_About this exercise_: The answer should contain each record below, repeated exactly.

(Extracted data entries)
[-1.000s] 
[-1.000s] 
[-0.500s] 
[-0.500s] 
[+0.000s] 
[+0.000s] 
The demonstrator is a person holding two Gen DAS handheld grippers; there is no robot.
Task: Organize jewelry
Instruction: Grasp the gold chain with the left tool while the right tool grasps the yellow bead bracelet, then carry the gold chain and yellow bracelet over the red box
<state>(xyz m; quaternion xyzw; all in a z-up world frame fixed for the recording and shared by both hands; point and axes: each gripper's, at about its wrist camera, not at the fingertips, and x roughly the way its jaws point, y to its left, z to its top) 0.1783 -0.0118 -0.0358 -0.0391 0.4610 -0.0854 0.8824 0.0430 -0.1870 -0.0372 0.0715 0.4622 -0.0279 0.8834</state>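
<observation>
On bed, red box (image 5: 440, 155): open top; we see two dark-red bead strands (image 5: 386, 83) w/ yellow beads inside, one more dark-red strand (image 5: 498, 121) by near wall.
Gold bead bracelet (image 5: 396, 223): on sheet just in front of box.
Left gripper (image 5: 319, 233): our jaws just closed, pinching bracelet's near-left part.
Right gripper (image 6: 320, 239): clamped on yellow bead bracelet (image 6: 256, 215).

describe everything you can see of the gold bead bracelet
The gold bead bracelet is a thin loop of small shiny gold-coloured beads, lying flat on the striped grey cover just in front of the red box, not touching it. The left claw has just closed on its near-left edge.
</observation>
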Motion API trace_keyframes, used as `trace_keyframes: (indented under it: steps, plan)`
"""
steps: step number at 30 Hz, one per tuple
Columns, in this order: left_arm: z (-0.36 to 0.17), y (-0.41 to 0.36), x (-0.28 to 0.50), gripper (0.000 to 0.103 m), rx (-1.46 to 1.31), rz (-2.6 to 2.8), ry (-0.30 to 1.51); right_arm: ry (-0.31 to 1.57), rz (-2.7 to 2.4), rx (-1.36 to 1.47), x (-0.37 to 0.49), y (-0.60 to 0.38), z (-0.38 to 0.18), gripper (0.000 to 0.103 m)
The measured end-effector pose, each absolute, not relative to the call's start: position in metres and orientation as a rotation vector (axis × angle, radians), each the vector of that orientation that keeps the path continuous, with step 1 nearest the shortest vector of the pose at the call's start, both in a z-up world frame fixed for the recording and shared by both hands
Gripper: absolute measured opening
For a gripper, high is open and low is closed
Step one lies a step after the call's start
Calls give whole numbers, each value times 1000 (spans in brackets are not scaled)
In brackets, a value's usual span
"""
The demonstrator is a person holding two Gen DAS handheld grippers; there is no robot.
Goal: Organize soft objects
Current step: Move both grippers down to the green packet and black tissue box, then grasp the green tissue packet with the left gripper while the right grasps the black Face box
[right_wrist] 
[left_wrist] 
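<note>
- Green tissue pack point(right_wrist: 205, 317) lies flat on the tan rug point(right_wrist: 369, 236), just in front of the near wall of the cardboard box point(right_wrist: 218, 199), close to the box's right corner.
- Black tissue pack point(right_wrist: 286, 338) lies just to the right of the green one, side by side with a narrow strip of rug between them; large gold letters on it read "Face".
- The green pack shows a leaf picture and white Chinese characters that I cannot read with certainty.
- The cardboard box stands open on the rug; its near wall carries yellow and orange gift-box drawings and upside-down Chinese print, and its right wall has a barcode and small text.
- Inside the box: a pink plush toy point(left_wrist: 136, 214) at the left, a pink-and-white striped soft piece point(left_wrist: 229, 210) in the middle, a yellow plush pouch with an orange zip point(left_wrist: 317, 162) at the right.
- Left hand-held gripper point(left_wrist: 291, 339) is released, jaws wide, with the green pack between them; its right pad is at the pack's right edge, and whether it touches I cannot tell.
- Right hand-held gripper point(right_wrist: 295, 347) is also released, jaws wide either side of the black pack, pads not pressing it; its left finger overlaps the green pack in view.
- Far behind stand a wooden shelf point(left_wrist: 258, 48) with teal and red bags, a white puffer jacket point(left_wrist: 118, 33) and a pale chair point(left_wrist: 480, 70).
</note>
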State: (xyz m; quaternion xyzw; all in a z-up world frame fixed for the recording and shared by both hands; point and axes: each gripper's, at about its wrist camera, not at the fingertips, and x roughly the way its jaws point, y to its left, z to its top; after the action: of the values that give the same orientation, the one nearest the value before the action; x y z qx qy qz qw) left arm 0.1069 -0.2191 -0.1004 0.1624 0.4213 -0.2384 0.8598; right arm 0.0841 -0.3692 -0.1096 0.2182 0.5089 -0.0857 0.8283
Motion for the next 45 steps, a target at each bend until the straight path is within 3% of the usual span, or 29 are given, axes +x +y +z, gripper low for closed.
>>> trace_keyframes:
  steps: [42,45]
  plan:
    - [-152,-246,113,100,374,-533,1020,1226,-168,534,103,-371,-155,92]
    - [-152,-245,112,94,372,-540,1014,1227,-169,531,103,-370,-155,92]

_Your solution_:
[-1.000s] 
[-1.000s] 
[-0.500s] 
[-0.500s] 
[+0.000s] 
[+0.000s] 
The demonstrator is a person holding two Gen DAS handheld grippers; there is no robot.
Task: Organize jewelry
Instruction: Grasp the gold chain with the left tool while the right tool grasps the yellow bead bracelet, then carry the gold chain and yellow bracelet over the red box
<state>(xyz m; quaternion xyzw; all in a z-up world frame fixed for the recording and shared by both hands; point and axes: each gripper's, at about its wrist camera, not at the fingertips, and x roughly the way its jaws point, y to its left, z to its top) 0.1783 -0.0118 -0.0358 -0.0391 0.4610 -0.0854 0.8824 0.0430 -0.1870 -0.0372 0.0715 0.4622 -0.0279 0.8834</state>
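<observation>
On bed, red box (image 5: 440, 155): open top; we see two dark-red bead strands (image 5: 386, 83) w/ yellow beads inside, one more dark-red strand (image 5: 498, 121) by near wall.
Gold bead bracelet (image 5: 396, 223): on sheet just in front of box.
Left gripper (image 5: 319, 233): our jaws just closed, pinching bracelet's near-left part.
Right gripper (image 6: 320, 239): clamped on yellow bead bracelet (image 6: 256, 215).

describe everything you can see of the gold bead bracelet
The gold bead bracelet is a thin loop of small shiny gold-coloured beads, lying flat on the striped grey cover just in front of the red box, not touching it. The left claw has just closed on its near-left edge.
</observation>
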Motion API trace_keyframes, used as `trace_keyframes: (indented under it: steps, plan)`
"""
steps: step number at 30 Hz, one per tuple
Columns, in this order: left_arm: z (-0.36 to 0.17), y (-0.41 to 0.36), x (-0.28 to 0.50), gripper (0.000 to 0.103 m), rx (-1.46 to 1.31), rz (-2.6 to 2.8), ry (-0.30 to 1.51); right_arm: ry (-0.31 to 1.57), rz (-2.7 to 2.4), rx (-1.36 to 1.47), x (-0.37 to 0.49), y (-0.60 to 0.38), z (-0.38 to 0.18), gripper (0.000 to 0.103 m)
The measured end-effector pose, each absolute, not relative to the call's start: position in metres and orientation as a rotation vector (axis × angle, radians), each the vector of that orientation that keeps the path continuous, with step 1 nearest the shortest vector of the pose at the call's start, both in a z-up world frame fixed for the recording and shared by both hands
Gripper: absolute measured opening
For a gripper, high is open and low is closed
Step one lies a step after the call's start
Calls give whole numbers, each value times 1000 (spans in brackets are not scaled)
In brackets, a value's usual span
"""
The demonstrator is a person holding two Gen DAS handheld grippers; there is no robot.
Goal: Organize soft objects
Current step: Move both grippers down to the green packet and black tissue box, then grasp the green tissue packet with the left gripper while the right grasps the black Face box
[right_wrist] 
[left_wrist] 
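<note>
- Green tissue pack point(right_wrist: 205, 317) lies flat on the tan rug point(right_wrist: 369, 236), just in front of the near wall of the cardboard box point(right_wrist: 218, 199), close to the box's right corner.
- Black tissue pack point(right_wrist: 286, 338) lies just to the right of the green one, side by side with a narrow strip of rug between them; large gold letters on it read "Face".
- The green pack shows a leaf picture and white Chinese characters that I cannot read with certainty.
- The cardboard box stands open on the rug; its near wall carries yellow and orange gift-box drawings and upside-down Chinese print, and its right wall has a barcode and small text.
- Inside the box: a pink plush toy point(left_wrist: 136, 214) at the left, a pink-and-white striped soft piece point(left_wrist: 229, 210) in the middle, a yellow plush pouch with an orange zip point(left_wrist: 317, 162) at the right.
- Left hand-held gripper point(left_wrist: 291, 339) is released, jaws wide, with the green pack between them; its right pad is at the pack's right edge, and whether it touches I cannot tell.
- Right hand-held gripper point(right_wrist: 295, 347) is also released, jaws wide either side of the black pack, pads not pressing it; its left finger overlaps the green pack in view.
- Far behind stand a wooden shelf point(left_wrist: 258, 48) with teal and red bags, a white puffer jacket point(left_wrist: 118, 33) and a pale chair point(left_wrist: 480, 70).
</note>
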State: (xyz m; quaternion xyzw; all in a z-up world frame fixed for the recording and shared by both hands; point and axes: each gripper's, at about its wrist camera, not at the fingertips, and x roughly the way its jaws point, y to its left, z to its top; after the action: of the values that give the same orientation, the one nearest the value before the action; x y z qx qy qz qw) left arm 0.1069 -0.2191 -0.1004 0.1624 0.4213 -0.2384 0.8598; right arm 0.0841 -0.3692 -0.1096 0.2182 0.5089 -0.0857 0.8283
Motion for the next 45 steps, a target at each bend until the straight path is within 3% of the usual span, or 29 are given, axes +x +y +z, gripper low for closed.
>>> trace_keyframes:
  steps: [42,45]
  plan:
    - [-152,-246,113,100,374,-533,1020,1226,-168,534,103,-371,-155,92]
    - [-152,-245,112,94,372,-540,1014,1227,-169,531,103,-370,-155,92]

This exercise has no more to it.